Тпру! И тройка вдруг осела
У знакомого крыльца…
 
   И у меня закололо в носу от счастья. Я подошел к окошку. Тополь совсем раскрылся, стоял зеленый, пышный. За его стеной – сквозило солнцем. Полосовали лихо скорняки. Смеялась Паша.
   Цветы?!.
   Желтенькие цветы в стакане! Первые цветы, с зеленой травки. Пахнут? Я нагнулся, понюхал… Пахли – детством!… Я вспомнил – первые цветы, которые увидел… Земля, зеленая, густая. Пахнет. Няня меня ведет по ней. И много золотых цветочков, «желтунчиков». Потянешь за головку, – рвутся. Тянешь в рот…
   Щекотно, горько на зубах, и пахнет травкой… Радостно, светло. Зеленые деревья, как стена. Няня подбирает юбку и садится. Два башмака, большие, придавили травку. Рвет цветочки, играет ими по моей ручонке. И я играю. А по цветочкам прыгает собачка. Радостно, смешно. Облизываю губы – горько…
   С какой радостью я вспомнил! Хотелось прошлое увидеть, все. Не мог увидеть…

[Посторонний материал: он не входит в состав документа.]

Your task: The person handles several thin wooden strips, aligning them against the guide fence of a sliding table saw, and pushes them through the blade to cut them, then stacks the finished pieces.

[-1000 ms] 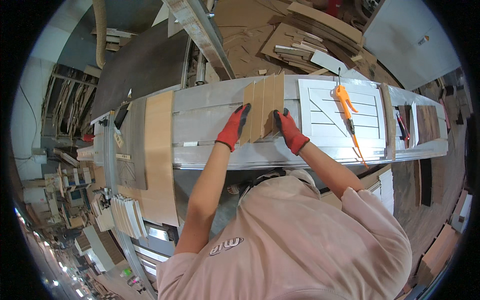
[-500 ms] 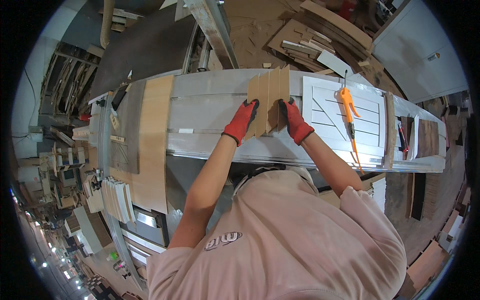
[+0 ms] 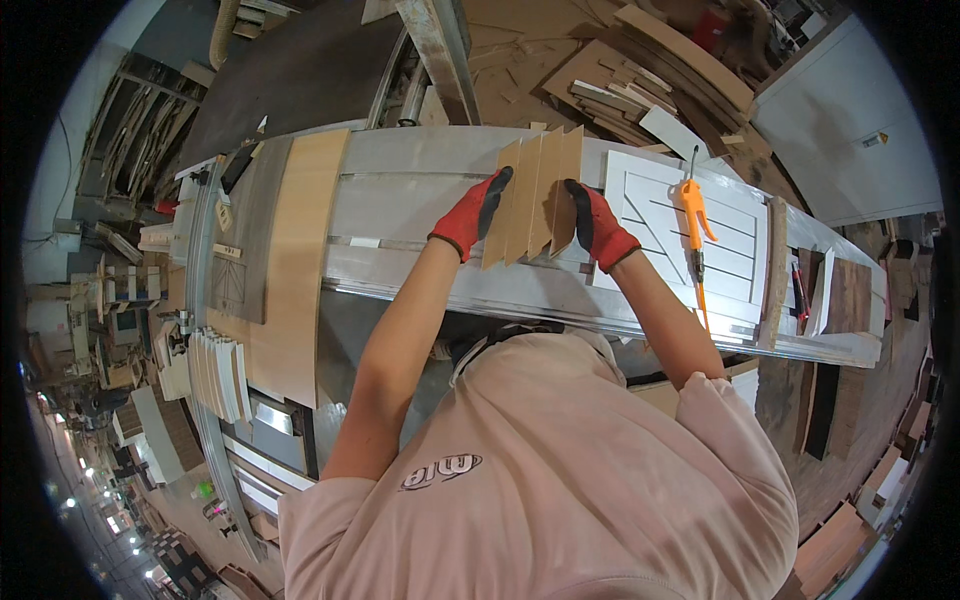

   Я поцеловал цветочки. В сердце поныло сладко… Паша принесла…

XXVII

   Во вторник-среду она напишет!…
   Надо было подготовляться к экзаменам, а я только одно и думал: «во вторник-среду…» Уехала… Пустая галерея темнела окнами, и стекла, казалось, тосковали: уехала!
   «Но зачем же она уехала?» – спрашивал я пустые стекла.
   Стекла темнели и молчали.
   Чуть свет – будили меня воробьи в тополе, и я высовывался в окошко.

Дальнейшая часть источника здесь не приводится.